【寄稿】第1回「反日」とは何か?−中道平太−

中道 平太
 ・ 日本同盟基督教団の信徒
 ・ 関西在住

 

第0回 より

こんにちは。前回、『「反日」とは何か?』という表題が生まれた背景について、お話しました。今回からは実際に「反日」という語句の定義について考えていきます。

 そのためには、言語学の立場から「言葉の定義は変遷する」「文脈から外れた解釈は用例として不適当」という前提を持った上で話を進めていきます。

 まず、「言葉の定義はいつ誰が与えるのか」ということから考えていきます。多くの人が異論を唱えないと思いますが、言葉の定義は流動的で過去には誤用とされてきた解釈がそのまま使われ続けた結果、誤用ではなく用例の一部として認められるようになる場合もあります。ここで述べられる「認められる」というのは、統計的に根拠が示されるか辞書に用例として登録されるかのいずれかをもって広く一般的に認知された用例であると判断することにします。

 たとえば、語句の意味の変遷としては前例として不適当ですが、「ら抜き言葉」が誤用であるかどうかについて、文化庁が1915年の調査報告では正しい日本語として認めないとしていたのに対して2015年の調査報告では認めてもいいのではないかという表現に変えられています。これは国立国語研究所が行った統計調査が元になっていて、年代別に見た国民の60%以上が「ら抜き言葉」を常用している状態が上昇傾向にあることを根拠にしているようです。

 したがって、反日という語句の成り立ちと用例の歴史を紐解くことは、反日という語句が持つ意味の定義について考えるときに必要不可欠な手順です。
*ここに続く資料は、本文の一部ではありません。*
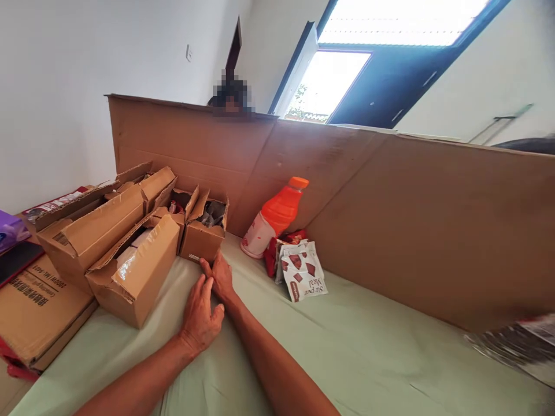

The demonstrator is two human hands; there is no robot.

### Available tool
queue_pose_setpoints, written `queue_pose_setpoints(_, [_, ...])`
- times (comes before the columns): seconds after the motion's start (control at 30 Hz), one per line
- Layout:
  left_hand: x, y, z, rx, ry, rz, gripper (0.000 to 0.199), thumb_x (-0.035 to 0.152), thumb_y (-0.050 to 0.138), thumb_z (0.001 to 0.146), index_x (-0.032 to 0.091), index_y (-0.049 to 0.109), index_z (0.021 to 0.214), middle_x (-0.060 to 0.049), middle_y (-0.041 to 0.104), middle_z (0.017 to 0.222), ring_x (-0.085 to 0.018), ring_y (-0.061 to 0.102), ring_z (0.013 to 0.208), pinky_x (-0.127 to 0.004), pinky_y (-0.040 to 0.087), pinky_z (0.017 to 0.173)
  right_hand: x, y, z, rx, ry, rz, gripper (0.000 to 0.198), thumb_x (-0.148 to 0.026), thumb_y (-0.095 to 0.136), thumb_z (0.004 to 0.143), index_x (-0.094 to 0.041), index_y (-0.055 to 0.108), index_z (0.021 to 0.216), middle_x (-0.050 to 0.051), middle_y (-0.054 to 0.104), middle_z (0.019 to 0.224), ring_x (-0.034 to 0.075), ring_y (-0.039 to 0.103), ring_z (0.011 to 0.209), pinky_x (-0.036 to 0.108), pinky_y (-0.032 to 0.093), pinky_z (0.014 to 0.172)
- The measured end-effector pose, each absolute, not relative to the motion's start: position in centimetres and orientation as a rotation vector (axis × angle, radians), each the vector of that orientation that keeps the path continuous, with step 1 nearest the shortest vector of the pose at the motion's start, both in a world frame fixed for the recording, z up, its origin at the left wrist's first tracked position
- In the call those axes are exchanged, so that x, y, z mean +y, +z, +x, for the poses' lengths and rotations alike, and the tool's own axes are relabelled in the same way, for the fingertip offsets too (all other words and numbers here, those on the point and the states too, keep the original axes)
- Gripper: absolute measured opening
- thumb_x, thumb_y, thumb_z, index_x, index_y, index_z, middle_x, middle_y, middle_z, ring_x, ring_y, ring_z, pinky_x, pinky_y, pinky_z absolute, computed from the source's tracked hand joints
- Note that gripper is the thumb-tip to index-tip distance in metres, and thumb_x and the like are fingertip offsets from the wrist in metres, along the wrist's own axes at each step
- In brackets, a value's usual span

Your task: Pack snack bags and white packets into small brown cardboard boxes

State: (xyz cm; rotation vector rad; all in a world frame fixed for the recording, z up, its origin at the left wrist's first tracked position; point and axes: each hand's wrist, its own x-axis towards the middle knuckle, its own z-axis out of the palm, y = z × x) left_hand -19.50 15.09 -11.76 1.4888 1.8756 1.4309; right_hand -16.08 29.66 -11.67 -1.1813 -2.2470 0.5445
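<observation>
My right hand (219, 276) rests at the front lower corner of a small open cardboard box (202, 241), its fingers against the box and some of them out of sight. Dark grey wrapped stuff (214, 214) shows inside that box. Just in front, my left hand (200, 318) has its fingers apart and holds nothing; its fingertips are close to my right hand. A longer open carton (150, 283) with a pale item in it stands left of my hands. To their right, an orange-capped drink bottle (280, 214) leans beside white snack packets (303, 271) and red packets (271, 257).
More open cartons (99, 216) stand at the left, near a flat printed box (39, 312) and a purple pack (12, 230). A tall cardboard panel (411, 225) closes off the back of the green cloth (368, 352). A person's head (232, 95) shows behind it. Blurred papers (515, 344) lie at right.
</observation>
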Motion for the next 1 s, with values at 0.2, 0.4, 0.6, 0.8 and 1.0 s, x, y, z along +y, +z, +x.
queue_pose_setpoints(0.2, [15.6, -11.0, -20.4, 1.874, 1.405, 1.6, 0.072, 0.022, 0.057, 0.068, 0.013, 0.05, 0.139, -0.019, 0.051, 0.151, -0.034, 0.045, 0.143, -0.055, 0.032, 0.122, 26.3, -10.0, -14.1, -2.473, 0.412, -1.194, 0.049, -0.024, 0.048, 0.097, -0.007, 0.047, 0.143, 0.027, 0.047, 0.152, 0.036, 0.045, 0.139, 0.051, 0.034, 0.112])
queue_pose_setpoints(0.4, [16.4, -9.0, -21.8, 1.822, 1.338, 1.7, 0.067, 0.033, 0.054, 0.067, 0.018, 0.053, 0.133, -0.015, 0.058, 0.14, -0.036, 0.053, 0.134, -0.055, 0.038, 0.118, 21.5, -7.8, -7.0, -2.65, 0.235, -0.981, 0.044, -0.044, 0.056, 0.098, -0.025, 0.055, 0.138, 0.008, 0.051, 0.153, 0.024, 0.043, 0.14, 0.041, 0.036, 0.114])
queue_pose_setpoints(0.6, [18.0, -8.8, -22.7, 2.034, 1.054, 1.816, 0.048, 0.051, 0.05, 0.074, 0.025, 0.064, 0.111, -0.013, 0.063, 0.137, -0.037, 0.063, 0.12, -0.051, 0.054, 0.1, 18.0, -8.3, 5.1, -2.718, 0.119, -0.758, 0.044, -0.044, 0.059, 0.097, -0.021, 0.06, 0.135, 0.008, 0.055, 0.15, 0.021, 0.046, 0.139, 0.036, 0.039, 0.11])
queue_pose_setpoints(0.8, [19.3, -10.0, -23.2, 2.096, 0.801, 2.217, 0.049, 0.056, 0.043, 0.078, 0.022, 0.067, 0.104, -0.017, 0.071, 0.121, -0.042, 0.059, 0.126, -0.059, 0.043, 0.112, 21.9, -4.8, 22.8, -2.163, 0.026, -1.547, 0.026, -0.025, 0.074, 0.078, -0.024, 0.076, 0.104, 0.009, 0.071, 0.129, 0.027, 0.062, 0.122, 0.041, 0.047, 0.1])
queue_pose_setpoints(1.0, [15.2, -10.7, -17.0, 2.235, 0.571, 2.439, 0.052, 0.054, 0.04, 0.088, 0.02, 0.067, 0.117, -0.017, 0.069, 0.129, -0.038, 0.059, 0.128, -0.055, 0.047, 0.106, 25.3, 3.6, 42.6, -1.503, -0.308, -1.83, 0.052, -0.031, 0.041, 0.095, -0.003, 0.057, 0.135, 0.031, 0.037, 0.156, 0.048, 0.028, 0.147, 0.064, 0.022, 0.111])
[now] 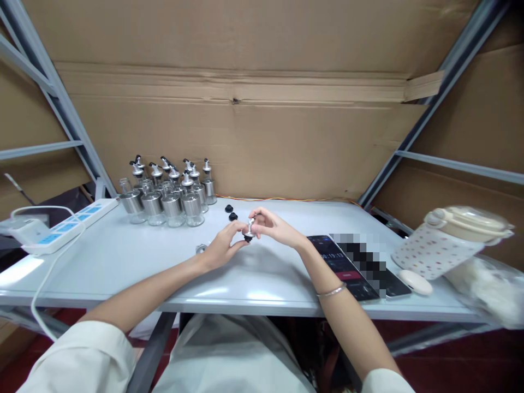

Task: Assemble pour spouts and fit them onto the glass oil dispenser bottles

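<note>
Between both hands, above the middle of the table, is a metal bottle pourer (249, 232) with a black stopper at its lower end. My left hand (223, 245) pinches it low from the left, thumb close to the black part. From the right, the fingers of my right hand (270, 225) close on its upper end. Part of the pourer is hidden by fingers. Two black stoppers (233, 216) lie on the table just behind my left hand. A small silver ring-like part (201, 249) rests left of my left wrist.
Several glass bottles with steel sleeves (172, 207), many with pourers, stand at the back left. A power strip (73, 226) with a white cable lies at far left. On the right are a tablet-like timer (344, 267), a dotted jug (440, 245), a white oval object (416, 282) and a plastic bag (491, 289).
</note>
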The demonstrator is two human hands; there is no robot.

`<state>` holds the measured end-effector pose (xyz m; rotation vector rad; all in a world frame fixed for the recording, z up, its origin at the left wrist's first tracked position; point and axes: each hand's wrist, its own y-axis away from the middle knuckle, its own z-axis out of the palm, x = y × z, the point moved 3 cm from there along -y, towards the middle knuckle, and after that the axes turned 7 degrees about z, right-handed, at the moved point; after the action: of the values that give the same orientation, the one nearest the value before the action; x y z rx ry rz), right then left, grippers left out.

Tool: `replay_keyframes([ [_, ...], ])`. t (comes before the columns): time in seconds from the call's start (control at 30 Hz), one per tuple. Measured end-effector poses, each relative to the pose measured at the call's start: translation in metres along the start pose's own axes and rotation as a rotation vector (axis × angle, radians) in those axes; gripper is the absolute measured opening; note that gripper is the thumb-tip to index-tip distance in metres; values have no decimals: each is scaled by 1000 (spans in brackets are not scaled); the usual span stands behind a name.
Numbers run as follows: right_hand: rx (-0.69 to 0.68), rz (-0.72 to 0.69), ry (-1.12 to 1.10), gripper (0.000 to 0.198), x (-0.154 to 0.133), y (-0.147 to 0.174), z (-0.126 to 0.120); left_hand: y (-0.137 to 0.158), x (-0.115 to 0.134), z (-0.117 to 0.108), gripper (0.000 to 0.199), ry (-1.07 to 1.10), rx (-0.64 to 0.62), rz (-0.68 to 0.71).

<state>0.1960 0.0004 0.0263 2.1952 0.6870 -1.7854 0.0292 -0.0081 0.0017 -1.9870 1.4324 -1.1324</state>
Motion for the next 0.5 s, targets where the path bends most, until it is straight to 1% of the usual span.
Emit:
replay_keyframes([
  [0.1,52,-23,80,32,-2,-1,-3,2,-1,4,24,25,-37,5],
  [0.27,92,-54,89,36,-4,-2,-4,2,-2,4,33,7,0,-35],
  [0.37,57,-30,91,38,-1,-3,-2,2,-2,3,33,-75,-34,-30],
  [0.5,-5,5,130,41,4,-5,2,1,-1,2,25,-189,-112,-3],
])
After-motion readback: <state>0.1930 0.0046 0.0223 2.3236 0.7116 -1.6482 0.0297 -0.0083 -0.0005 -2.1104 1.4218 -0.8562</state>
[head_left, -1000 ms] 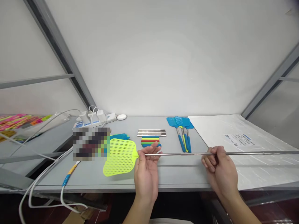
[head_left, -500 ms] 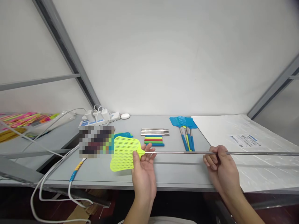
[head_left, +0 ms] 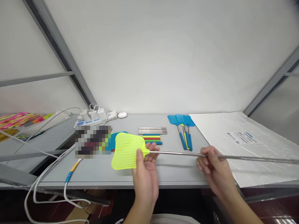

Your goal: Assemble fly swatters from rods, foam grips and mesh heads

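A yellow-green fly swatter (head_left: 128, 151) with a long extended metal rod lies level across both my hands, above the table. My left hand (head_left: 146, 171) grips it at the neck, thumb on the head's edge and fingers behind. Around the rod, my right hand (head_left: 213, 163) is closed farther along; the rod runs on past the right edge of the view. Behind my left hand lie coloured handle grips (head_left: 153, 137) in a row and several metal rods (head_left: 152, 130). Blue swatter heads (head_left: 113, 141) sit partly hidden behind the yellow-green one.
Several swatters with blue grips (head_left: 183, 132) lie together at the back. White wrapping sheet (head_left: 217, 130) covers the table's right side. A power strip (head_left: 95, 119) with plugs stands back left; cables (head_left: 50, 166) hang over the front edge. Colourful items (head_left: 23, 119) lie on the left table.
My right hand has shifted left along the rod, toward the swatter head. The rod's right end now dips lower. The view has shifted slightly.
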Demonstrator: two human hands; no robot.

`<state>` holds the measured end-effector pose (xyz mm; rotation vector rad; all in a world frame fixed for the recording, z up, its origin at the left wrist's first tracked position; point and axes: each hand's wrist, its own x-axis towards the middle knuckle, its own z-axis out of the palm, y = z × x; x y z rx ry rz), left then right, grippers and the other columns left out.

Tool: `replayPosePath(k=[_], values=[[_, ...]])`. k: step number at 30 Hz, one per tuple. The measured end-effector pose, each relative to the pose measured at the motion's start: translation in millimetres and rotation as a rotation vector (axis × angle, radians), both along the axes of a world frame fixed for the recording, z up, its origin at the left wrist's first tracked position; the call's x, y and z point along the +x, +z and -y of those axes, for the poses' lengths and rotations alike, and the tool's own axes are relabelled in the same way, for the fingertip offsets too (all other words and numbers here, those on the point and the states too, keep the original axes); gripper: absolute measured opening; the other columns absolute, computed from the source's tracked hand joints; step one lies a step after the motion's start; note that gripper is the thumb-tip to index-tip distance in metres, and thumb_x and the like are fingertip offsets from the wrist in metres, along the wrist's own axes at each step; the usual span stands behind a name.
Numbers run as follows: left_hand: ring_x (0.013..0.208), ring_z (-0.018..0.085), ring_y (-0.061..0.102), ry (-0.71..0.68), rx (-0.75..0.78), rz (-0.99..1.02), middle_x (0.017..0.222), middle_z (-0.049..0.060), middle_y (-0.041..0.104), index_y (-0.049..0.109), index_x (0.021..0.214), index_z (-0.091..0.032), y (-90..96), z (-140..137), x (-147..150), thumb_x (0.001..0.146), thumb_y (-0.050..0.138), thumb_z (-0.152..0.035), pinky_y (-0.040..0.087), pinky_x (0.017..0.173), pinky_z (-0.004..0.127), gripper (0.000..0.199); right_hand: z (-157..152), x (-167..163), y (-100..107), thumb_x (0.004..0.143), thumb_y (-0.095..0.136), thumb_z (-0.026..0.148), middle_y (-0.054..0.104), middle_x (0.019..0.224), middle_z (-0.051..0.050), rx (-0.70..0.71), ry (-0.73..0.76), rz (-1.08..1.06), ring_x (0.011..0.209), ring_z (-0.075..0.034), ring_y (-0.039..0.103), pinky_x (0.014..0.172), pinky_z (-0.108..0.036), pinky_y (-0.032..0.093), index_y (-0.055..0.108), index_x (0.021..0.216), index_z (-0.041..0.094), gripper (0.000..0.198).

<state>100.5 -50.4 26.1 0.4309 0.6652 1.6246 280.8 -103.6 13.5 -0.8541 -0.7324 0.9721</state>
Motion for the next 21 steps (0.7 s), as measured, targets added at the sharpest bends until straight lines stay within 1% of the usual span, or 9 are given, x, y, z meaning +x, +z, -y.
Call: replayPosePath(k=[3, 8, 10, 12, 14, 15, 17, 19, 21], values=[[0.088, 0.017, 0.069, 0.084, -0.004, -0.001, 0.097, 0.007, 0.072, 0.068, 0.101, -0.016, 4.0, -14.2, -20.4, 0.092, 0.055, -0.039, 0.051, 0.088, 0.034, 0.028, 0.3, 12.9, 6.3, 0.09, 0.062, 0.037, 0.045, 0.059, 0.005, -0.023, -0.108, -0.022, 0.045, -0.005, 0.038, 0.052, -0.024, 0.041, 0.068, 0.088, 0.02, 0.019], [0.087, 0.016, 0.069, 0.197, -0.033, 0.005, 0.092, 0.006, 0.073, 0.07, 0.096, -0.014, 4.2, -33.3, -49.7, 0.094, 0.051, -0.036, 0.051, 0.087, 0.031, 0.029, -0.9, 22.0, 12.4, 0.092, 0.057, 0.039, 0.047, 0.06, 0.004, -0.023, -0.169, -0.045, 0.045, -0.005, 0.039, 0.051, -0.023, 0.042, 0.068, 0.09, 0.02, 0.022], [0.087, 0.016, 0.068, 0.234, -0.037, -0.001, 0.092, 0.006, 0.073, 0.07, 0.095, -0.015, 2.9, -35.0, -54.4, 0.094, 0.051, -0.037, 0.051, 0.086, 0.031, 0.029, -3.2, 20.3, 11.6, 0.092, 0.057, 0.038, 0.048, 0.06, 0.004, -0.017, -0.167, -0.041, 0.045, -0.005, 0.038, 0.051, -0.023, 0.041, 0.068, 0.089, 0.02, 0.021], [0.086, 0.016, 0.068, 0.268, -0.037, -0.001, 0.093, 0.005, 0.073, 0.069, 0.096, -0.016, 0.8, -31.1, -50.4, 0.094, 0.05, -0.038, 0.051, 0.084, 0.03, 0.029, -6.3, 15.1, 9.5, 0.093, 0.057, 0.037, 0.05, 0.061, 0.004, -0.008, -0.152, -0.019, 0.046, -0.005, 0.038, 0.052, -0.022, 0.041, 0.068, 0.089, 0.02, 0.02], [0.086, 0.016, 0.068, 0.235, -0.035, 0.0, 0.096, 0.006, 0.072, 0.069, 0.098, -0.017, -2.3, -22.2, -36.9, 0.094, 0.051, -0.04, 0.051, 0.081, 0.029, 0.029, -9.4, 6.8, 6.5, 0.092, 0.059, 0.037, 0.052, 0.061, 0.003, -0.007, -0.109, 0.019, 0.049, -0.006, 0.04, 0.053, -0.023, 0.041, 0.069, 0.09, 0.02, 0.02], [0.087, 0.016, 0.068, 0.19, -0.035, 0.001, 0.099, 0.007, 0.072, 0.068, 0.1, -0.018, -3.9, -16.8, -27.5, 0.093, 0.052, -0.042, 0.051, 0.08, 0.029, 0.03, -10.6, 2.0, 4.7, 0.091, 0.061, 0.037, 0.053, 0.061, 0.002, -0.008, -0.071, 0.039, 0.051, -0.007, 0.042, 0.055, -0.023, 0.041, 0.07, 0.091, 0.02, 0.019], [0.089, 0.019, 0.069, 0.054, -0.05, 0.016, 0.104, 0.01, 0.071, 0.066, 0.105, -0.018, -6.9, -6.2, -7.6, 0.092, 0.054, -0.045, 0.052, 0.08, 0.033, 0.033, -11.9, -7.1, 0.7, 0.089, 0.063, 0.036, 0.053, 0.061, 0.002, -0.002, 0.0, 0.067, 0.056, -0.009, 0.044, 0.057, -0.024, 0.041, 0.07, 0.093, 0.02, 0.017], [0.09, 0.02, 0.069, -0.016, -0.05, 0.03, 0.106, 0.011, 0.071, 0.065, 0.109, -0.018, -8.5, 0.9, 7.7, 0.09, 0.055, -0.048, 0.052, 0.082, 0.036, 0.036, -11.6, -13.0, -3.5, 0.089, 0.064, 0.034, 0.052, 0.06, 0.002, 0.008, 0.012, 0.076, 0.058, -0.009, 0.044, 0.059, -0.025, 0.04, 0.07, 0.094, 0.021, 0.015], [0.091, 0.02, 0.068, -0.038, -0.052, 0.035, 0.106, 0.011, 0.071, 0.065, 0.109, -0.018, -8.2, 3.2, 13.7, 0.09, 0.056, -0.046, 0.052, 0.084, 0.036, 0.035, -9.7, -14.5, -7.2, 0.089, 0.065, 0.033, 0.051, 0.06, 0.002, -0.009, 0.004, 0.08, 0.059, -0.01, 0.044, 0.059, -0.025, 0.039, 0.071, 0.096, 0.021, 0.015]])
 反日という語句は、韓国の政治家が自らの政治的理念を明らかにするために使い始めたという説があります。私は韓国語話者ではないので、この説の真偽について出典を探すことはできませんでしたが、代わりにコーパスを用いて「誰がいつからどういう文脈で使い始めたのか」を調べていくことにします。コーパスとは言語の使用例を集めたもので、国立国語研究所が作成してネットで公開している「少納言」というシステムは、対象としたい語句がどの文献でいつ登場したのかを検索できます。現在公開されている現代用語のコーパスでは、反日という語句の初出が1970年代となっており、これは日本国語大辞典が示す用例の出典と一致します。

 日本国語大辞典には、「日本に悪意や反感を持つこと。日本に反対すること」とあり、用例として「名目は、反日分子を洗い出す、ということだったのです(“地を潤すもの” 1976, 曽野綾子)」と引用されています。

これだけでは用例の用法が不明確なので、他の辞書を見ていきます。Wikipediaでは、「韓国、中国の主張に賛同する日本人を反日」と書いてあり、国会議員が偽証したり公務員が隠蔽したりする国内の背反行為に関する用例については書かれていないため、辞書的意味では「(韓国・中国の主張に則って)日本に悪意や反感を持つこと」という定義が見えてきます。

 続く第2回では、言及的意味について考えていきます。言及的意味とは、文脈の中で特定の対象について用いられるときに語句が持つ意味のことです。

 辞書的意味においては、「国会議員が偽証したり、公務員が公文書の隠蔽をするのも反日だ。」という用例は確認できませんでした。

 しかしながら「◯◯という意味もある」と主張する人々にとって「辞書に載ってないから、そんな意味はない」という反論は通用しません。辞書に載ってない意味であっても、使われ続けることによって言葉の意味は変わっていくからです。